For Studio Sunday this week we’ll be taking a look inside Francis Bacon’s studio at 7 Reece Mews, in London. The above photo was taken in 1998 – while Bacon passed away in 1992, his studio remained exactly as the artist left it, until it and its contents were donated to a gallery in Dublin by Bacon’s heir.

 

To me, the idea of a studio remaining empty and untouched for 6 years after the death of its resident artist is somehow very eerie – but this is in line with Bacon’s famously uncomfortable style of oil painting.

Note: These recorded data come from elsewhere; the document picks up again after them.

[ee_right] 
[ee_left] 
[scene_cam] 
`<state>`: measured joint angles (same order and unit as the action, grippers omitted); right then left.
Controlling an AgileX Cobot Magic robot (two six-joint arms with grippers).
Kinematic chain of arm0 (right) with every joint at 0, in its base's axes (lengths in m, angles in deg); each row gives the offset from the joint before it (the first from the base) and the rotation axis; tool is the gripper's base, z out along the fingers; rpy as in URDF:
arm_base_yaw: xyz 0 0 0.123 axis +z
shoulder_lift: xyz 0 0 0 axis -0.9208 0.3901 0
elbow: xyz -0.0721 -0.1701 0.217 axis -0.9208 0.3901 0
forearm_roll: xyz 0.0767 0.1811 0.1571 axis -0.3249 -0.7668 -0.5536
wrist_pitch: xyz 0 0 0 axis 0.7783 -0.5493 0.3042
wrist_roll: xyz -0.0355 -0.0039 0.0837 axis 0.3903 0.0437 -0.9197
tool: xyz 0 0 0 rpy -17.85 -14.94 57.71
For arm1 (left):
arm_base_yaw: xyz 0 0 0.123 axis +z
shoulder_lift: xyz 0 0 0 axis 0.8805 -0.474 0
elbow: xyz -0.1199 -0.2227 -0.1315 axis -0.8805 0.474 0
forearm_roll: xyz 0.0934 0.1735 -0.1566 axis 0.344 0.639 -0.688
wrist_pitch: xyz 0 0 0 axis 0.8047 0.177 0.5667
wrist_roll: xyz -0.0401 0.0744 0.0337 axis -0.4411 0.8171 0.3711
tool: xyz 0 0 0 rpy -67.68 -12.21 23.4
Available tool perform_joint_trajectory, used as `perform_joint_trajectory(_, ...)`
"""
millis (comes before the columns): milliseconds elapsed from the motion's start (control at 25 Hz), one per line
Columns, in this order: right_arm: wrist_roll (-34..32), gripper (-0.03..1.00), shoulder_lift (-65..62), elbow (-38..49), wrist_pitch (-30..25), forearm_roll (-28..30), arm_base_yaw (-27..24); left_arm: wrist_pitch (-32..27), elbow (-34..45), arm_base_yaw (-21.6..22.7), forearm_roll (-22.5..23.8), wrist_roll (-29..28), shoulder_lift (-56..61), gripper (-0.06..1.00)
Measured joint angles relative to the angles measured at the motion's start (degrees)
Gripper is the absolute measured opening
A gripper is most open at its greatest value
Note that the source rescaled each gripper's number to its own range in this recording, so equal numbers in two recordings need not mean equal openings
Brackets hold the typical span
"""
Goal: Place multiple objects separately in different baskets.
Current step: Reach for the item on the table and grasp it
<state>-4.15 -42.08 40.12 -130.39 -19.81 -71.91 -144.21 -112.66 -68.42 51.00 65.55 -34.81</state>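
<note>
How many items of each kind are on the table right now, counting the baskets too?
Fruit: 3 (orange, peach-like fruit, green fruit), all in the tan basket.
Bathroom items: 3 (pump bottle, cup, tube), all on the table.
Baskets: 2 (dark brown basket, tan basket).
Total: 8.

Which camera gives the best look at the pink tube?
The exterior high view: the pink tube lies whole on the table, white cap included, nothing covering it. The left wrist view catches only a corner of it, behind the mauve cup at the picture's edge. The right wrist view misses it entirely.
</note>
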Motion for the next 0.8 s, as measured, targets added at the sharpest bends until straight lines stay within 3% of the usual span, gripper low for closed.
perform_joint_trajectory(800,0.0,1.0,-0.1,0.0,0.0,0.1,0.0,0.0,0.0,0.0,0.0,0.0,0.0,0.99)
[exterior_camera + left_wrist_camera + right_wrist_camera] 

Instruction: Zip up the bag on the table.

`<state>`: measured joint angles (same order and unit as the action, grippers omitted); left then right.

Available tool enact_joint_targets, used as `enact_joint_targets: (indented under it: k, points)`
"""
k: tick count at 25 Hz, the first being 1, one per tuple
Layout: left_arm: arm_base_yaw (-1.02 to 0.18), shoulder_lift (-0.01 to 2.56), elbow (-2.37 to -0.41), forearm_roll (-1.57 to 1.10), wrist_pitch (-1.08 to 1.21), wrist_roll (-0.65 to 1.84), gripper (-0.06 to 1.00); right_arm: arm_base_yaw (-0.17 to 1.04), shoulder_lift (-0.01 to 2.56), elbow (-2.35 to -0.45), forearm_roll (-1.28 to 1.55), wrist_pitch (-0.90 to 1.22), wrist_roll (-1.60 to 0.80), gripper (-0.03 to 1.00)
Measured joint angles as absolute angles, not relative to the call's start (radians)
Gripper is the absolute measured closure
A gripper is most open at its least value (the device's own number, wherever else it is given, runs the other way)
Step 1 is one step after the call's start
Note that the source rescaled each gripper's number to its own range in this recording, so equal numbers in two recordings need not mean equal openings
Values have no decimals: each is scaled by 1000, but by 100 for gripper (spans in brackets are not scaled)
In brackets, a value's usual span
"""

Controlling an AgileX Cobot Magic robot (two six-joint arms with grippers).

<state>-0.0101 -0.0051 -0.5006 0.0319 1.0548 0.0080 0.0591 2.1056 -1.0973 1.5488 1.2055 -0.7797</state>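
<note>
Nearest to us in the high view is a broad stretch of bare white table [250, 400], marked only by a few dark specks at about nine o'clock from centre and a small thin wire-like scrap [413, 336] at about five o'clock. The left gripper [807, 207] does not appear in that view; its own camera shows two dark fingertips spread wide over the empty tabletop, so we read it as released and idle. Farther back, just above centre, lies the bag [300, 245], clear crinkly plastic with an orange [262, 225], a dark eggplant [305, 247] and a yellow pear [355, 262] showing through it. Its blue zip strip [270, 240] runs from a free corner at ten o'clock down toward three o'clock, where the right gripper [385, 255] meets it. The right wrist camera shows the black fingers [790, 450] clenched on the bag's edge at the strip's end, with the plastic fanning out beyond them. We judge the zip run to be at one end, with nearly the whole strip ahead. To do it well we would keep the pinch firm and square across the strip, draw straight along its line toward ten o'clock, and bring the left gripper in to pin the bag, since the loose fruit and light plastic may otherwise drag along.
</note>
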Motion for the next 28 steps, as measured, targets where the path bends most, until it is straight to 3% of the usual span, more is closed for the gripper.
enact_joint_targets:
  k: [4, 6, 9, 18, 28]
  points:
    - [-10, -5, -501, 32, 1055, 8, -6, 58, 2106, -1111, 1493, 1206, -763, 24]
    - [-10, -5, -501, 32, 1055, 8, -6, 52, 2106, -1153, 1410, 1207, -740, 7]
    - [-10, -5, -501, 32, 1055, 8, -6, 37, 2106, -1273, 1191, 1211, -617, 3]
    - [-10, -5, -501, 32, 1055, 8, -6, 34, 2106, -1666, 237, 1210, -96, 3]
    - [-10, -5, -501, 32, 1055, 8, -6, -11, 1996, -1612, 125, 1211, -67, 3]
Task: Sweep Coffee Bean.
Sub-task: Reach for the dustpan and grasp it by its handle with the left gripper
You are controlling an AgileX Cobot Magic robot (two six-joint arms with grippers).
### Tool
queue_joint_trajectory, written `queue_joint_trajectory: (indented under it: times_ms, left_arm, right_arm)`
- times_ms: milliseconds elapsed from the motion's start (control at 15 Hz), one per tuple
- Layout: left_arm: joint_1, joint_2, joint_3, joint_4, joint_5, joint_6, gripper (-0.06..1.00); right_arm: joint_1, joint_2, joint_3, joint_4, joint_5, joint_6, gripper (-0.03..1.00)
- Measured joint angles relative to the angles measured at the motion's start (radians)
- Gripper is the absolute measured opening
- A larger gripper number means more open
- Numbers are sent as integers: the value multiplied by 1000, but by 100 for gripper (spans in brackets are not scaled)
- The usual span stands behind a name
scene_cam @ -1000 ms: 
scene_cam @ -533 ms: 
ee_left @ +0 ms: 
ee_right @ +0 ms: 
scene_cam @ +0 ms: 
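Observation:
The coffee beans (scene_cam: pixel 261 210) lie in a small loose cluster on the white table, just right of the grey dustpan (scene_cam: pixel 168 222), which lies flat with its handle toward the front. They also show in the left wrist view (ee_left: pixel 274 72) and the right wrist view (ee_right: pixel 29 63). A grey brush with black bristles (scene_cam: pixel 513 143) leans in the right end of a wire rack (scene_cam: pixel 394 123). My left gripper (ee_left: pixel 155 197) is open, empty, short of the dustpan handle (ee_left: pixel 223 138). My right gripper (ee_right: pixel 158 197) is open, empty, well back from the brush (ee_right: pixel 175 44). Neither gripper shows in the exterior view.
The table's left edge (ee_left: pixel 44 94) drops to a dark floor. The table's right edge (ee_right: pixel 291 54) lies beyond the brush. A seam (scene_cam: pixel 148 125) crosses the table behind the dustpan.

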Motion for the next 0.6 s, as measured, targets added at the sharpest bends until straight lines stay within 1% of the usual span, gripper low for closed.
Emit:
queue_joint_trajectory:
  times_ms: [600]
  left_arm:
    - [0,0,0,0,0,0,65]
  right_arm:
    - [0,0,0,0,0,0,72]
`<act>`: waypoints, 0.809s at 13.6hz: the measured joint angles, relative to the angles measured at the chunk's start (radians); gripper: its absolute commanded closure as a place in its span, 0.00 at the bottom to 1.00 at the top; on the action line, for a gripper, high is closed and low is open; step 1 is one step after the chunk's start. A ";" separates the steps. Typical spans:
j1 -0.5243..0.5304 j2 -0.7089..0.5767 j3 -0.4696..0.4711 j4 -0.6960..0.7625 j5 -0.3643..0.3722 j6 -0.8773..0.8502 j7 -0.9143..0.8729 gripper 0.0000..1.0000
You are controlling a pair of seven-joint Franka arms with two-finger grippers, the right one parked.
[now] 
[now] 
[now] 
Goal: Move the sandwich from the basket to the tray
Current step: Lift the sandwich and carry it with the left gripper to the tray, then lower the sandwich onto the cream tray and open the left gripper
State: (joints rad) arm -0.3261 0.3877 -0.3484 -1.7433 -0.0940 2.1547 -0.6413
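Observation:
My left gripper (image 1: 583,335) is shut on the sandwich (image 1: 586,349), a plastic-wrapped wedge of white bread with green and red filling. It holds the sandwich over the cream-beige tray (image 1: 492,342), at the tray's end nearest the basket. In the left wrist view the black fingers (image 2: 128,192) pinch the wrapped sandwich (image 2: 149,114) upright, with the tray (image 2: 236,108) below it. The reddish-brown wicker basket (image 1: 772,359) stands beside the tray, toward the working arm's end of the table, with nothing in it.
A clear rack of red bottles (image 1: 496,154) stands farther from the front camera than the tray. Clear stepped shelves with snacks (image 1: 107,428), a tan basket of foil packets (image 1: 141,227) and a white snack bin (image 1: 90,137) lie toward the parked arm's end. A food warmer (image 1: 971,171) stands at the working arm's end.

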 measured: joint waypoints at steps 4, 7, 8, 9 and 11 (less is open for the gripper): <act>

Looking at the space, deep, cramped, and cluttered with painting supplies that seem to spill out of every corner, I can imagine spending a great deal of time in here would drive a person to create such bizarre, nightmarish images.

 

Bacon did not become a serious painter immediately, rather spending his early adulthood painting occasionally and earning his living in other jobs. He was in his mid-thirties when he painted Three Studies for Figures at the Base of a Crucifixion, considered by some to be the painting that drew his work into the public eye, and gave him the impetus to become a full-time artist. Bacon’s work is divisive at the best of times, and has throughout its history been both hated and adored – though it has been increasingly in value steadily since his death.